───── Source material

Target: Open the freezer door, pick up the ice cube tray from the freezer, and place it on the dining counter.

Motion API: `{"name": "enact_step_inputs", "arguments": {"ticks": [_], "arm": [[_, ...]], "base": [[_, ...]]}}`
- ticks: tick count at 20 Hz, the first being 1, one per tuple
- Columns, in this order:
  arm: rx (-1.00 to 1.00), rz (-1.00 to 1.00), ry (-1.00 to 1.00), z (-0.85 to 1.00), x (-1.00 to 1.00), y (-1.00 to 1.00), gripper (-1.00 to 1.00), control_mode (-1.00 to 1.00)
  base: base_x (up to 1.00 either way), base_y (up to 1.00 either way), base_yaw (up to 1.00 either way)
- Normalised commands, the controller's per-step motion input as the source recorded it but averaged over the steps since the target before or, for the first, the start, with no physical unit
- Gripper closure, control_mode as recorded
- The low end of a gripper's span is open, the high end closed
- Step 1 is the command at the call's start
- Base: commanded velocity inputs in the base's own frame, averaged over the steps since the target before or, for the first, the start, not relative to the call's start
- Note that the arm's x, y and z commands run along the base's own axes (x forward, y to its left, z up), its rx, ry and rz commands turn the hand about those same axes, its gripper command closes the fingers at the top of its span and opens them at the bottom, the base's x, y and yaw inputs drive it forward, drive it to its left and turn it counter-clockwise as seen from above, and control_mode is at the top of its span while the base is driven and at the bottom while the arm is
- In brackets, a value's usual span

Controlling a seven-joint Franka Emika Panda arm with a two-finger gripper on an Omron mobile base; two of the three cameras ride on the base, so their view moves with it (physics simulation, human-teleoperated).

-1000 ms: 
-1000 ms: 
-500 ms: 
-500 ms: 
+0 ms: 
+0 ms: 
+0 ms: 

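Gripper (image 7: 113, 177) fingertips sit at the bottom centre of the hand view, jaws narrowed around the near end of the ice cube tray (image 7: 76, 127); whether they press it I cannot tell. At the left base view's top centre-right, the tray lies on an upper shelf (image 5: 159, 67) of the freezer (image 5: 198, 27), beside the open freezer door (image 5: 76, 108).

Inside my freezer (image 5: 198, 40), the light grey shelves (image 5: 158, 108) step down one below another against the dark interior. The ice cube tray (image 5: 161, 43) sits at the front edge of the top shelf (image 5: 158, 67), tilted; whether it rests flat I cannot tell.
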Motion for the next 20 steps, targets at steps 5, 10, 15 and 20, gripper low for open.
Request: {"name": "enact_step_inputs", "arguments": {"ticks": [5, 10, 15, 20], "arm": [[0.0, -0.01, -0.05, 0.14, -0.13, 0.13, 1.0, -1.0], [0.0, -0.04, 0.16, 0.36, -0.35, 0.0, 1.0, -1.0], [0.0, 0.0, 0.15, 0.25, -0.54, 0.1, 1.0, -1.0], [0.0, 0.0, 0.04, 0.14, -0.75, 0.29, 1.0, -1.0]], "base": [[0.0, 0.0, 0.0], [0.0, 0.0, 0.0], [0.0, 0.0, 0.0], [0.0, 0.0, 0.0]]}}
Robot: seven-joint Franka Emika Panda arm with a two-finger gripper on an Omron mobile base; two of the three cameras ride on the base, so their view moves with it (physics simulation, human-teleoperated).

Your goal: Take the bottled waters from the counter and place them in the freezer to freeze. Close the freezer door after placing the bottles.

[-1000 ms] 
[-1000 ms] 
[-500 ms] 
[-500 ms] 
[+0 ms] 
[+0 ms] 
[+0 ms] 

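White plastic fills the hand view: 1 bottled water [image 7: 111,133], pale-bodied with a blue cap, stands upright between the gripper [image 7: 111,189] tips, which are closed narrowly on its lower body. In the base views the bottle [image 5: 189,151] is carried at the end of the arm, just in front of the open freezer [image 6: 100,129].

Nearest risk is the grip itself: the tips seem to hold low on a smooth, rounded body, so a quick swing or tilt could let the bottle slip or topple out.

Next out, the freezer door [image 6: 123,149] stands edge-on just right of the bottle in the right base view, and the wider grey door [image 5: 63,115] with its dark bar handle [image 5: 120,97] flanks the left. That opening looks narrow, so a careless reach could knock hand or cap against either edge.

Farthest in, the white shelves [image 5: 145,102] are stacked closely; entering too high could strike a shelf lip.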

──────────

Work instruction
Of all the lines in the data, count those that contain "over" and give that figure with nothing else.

Solution to the exercise
2